As for the easily accessible cash Isa deal, Coventry Building Society offers the second best rate and pays 2.25 percent, although access is limited to six times a year.

Do you have to register with Marcus?

At this point, savers will have a hard time finding another genuine, easily accessible savings deal that offers such high returns.

Unlike some of the highest paying ‘easy access’ deals, Marcus comes with no strings attached – except for the £20,000 online withdrawal limit.

For example, a number of other easy-access providers, currently at the top of our best-buy-easy-access tables, limit savers to a certain number of withdrawals per year.

Additionally, with some savers wary of moving their money to smaller, lesser-known providers, the fact that Marcus is a banking service offered by Goldman Sachs may give them some peace of mind.

Many other major banks continue to pay rock-bottom rates on easily accessible accounts.

Can savings rates get better?

Until recently, there were a handful of other easily accessible deals that paid 2.75 percent or more, but most were withdrawn recently.

This has led some to suggest that savings rates could peak.

With the Bank of England expected to raise key rates again on Thursday, November 3, others expect better rates to come.

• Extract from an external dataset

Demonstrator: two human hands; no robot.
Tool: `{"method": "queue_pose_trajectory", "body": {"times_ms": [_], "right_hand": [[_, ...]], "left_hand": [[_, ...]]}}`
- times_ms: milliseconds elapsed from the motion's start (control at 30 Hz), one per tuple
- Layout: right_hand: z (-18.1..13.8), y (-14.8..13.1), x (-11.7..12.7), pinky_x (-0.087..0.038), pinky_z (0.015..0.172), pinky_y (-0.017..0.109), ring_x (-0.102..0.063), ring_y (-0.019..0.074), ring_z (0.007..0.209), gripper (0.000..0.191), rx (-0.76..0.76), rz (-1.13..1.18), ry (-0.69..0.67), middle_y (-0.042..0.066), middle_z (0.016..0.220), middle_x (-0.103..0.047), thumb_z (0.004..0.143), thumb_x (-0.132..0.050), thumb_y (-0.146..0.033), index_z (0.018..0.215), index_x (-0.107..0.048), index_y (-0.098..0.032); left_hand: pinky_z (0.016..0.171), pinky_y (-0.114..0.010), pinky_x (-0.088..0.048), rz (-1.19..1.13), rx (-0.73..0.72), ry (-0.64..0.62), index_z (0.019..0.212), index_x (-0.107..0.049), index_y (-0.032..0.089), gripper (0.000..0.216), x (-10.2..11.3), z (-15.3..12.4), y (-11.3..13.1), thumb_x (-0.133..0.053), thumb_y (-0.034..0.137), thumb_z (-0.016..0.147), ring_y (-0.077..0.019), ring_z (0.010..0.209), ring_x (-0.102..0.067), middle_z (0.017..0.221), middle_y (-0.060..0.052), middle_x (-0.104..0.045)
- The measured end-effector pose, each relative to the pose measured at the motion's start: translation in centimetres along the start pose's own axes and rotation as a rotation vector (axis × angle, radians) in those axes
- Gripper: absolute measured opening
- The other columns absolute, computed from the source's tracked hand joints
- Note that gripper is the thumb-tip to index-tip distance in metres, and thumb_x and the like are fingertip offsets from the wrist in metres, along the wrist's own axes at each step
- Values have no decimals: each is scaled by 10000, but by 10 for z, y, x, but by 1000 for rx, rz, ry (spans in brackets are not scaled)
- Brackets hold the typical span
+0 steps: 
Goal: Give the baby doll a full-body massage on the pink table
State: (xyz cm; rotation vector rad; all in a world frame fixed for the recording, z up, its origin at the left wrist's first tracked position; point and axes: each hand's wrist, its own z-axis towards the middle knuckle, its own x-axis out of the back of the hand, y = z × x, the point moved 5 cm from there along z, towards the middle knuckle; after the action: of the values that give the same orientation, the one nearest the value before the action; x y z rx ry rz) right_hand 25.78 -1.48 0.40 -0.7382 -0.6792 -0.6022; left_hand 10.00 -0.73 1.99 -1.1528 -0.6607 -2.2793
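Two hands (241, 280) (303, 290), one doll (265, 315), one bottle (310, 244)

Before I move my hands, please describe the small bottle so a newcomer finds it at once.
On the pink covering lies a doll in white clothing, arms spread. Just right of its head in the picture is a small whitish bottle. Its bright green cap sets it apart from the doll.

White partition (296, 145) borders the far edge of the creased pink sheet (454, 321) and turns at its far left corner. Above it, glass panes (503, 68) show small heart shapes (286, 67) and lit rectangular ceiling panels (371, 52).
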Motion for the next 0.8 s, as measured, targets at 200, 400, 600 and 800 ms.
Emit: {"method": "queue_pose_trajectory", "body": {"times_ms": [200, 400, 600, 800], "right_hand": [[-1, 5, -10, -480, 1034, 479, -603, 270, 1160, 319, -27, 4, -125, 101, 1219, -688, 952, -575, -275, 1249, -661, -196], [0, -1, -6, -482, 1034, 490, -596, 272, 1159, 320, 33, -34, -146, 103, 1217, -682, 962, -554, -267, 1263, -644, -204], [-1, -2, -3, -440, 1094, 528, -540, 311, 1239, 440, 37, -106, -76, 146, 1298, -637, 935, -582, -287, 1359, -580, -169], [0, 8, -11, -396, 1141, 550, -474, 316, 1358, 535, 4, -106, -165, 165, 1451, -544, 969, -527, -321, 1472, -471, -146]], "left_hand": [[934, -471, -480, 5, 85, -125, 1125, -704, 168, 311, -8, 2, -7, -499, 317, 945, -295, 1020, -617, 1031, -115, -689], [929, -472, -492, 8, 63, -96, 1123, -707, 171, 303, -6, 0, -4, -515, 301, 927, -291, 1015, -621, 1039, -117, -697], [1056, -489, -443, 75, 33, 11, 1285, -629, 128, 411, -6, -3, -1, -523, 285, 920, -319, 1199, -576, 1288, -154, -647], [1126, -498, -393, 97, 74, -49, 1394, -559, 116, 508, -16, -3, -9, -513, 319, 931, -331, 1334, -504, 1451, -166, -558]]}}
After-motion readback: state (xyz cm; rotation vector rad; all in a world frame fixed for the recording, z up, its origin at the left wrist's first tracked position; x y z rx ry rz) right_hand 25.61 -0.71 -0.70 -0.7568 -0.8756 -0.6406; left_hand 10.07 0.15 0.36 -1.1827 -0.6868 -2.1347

A spokesperson for The Savings Guru said: “For savers, we believe that a hike in the base rate will boost easy access rates and expect the best buys to have a 3 in front of them, but this could be a gradual move, rather than an immediate response.

“However, it will be good news for savers with easy access, but they may have to switch to take advantage, as we don’t expect the big banks to pass on a big increase.

“The big four banks will probably not pay more than 25 percent of an increase automatically.”